Source data:
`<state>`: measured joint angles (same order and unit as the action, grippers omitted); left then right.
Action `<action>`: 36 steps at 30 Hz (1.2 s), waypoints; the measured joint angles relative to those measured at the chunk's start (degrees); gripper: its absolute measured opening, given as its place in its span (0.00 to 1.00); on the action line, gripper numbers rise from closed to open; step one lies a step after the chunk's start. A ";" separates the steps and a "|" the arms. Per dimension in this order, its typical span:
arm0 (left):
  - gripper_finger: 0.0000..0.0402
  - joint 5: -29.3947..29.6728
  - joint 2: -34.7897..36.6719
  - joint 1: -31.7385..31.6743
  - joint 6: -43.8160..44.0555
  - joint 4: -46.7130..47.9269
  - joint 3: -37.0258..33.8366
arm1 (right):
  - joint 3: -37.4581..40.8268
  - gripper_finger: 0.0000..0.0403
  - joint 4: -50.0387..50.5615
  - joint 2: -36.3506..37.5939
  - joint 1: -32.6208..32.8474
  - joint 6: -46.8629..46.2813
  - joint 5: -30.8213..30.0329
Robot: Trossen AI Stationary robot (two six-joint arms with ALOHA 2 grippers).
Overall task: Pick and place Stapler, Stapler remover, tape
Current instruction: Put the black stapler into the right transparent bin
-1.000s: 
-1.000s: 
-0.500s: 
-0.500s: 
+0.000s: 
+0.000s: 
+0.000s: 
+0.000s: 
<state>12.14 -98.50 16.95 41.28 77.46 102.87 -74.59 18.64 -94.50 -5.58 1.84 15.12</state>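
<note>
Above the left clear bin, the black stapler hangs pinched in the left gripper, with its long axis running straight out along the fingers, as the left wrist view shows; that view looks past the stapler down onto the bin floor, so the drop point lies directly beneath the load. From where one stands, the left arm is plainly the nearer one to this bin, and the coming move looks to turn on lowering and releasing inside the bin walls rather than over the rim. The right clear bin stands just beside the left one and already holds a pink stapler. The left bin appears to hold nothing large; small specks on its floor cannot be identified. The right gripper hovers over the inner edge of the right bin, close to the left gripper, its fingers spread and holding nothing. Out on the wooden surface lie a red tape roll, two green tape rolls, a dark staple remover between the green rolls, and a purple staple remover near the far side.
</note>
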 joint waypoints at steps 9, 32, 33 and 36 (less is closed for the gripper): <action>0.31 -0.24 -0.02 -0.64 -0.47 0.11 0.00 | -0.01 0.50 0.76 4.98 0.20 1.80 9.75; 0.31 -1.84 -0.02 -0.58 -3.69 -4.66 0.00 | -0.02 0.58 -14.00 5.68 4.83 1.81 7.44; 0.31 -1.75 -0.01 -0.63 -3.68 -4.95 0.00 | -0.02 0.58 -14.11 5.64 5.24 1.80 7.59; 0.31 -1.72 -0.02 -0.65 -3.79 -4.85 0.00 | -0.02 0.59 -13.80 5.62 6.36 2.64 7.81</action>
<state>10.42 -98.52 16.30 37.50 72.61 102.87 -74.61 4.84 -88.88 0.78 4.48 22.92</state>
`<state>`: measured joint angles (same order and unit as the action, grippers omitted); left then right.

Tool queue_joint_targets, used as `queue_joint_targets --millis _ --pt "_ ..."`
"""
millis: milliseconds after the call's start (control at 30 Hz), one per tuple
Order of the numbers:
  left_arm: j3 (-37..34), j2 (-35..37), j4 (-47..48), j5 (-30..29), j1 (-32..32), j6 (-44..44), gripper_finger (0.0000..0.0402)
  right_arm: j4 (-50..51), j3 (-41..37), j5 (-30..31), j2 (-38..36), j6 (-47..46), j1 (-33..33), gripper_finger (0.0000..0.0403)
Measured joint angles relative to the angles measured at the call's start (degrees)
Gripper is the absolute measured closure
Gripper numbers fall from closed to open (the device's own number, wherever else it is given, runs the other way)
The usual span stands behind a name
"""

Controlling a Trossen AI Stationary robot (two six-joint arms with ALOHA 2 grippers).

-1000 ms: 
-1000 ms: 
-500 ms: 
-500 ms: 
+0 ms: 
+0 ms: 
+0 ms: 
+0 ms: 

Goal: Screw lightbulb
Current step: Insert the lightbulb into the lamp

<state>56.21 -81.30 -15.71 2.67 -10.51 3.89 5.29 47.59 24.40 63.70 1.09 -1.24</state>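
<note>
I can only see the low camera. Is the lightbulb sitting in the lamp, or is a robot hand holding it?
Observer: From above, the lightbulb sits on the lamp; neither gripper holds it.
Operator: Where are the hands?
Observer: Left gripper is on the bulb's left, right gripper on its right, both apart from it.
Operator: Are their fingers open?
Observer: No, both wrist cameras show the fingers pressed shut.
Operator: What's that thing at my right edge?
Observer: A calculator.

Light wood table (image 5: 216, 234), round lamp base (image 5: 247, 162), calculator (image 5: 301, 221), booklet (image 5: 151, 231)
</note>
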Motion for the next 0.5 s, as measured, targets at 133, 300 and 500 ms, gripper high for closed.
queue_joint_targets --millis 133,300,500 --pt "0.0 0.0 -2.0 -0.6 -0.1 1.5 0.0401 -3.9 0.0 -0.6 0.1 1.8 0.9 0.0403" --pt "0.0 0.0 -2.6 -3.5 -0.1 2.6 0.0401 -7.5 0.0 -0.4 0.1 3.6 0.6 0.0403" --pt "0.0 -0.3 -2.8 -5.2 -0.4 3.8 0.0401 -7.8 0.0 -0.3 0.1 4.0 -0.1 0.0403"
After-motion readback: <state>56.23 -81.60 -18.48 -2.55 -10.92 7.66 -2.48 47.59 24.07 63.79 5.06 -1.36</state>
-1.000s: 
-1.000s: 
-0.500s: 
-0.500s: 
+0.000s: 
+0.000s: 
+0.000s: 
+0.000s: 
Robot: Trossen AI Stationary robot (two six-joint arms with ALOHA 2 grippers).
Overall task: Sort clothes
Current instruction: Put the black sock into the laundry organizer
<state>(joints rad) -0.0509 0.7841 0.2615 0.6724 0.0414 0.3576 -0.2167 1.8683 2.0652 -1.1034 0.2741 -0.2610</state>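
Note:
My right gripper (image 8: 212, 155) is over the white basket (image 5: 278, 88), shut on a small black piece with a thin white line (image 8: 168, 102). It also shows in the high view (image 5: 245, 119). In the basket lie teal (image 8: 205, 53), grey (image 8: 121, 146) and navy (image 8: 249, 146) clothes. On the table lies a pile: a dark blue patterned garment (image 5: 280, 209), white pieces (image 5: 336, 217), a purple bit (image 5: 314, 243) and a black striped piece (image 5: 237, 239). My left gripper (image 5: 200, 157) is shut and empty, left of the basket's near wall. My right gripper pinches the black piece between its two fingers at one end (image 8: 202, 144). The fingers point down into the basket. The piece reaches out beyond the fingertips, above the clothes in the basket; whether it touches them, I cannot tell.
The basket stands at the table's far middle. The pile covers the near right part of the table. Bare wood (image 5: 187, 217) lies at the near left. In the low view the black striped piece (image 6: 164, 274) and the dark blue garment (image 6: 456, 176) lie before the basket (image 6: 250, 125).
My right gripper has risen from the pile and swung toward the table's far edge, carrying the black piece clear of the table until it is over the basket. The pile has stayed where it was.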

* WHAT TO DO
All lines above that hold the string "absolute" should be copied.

* OUTPUT OF THE EXERCISE
Action `<action>`: 36 steps at 30 Hz (1.2 s), waypoints; the measured joint angles relative to those measured at the chunk's start (degrees); gripper: its absolute measured opening, given as its place in its span (0.00 to 1.00); on the action line, gripper numbers rise from closed to open; step one lies a step after the chunk's start. A ";" separates the steps and a "|" the arms. Per dimension in this order, its typical span:
Gripper is the absolute measured closure

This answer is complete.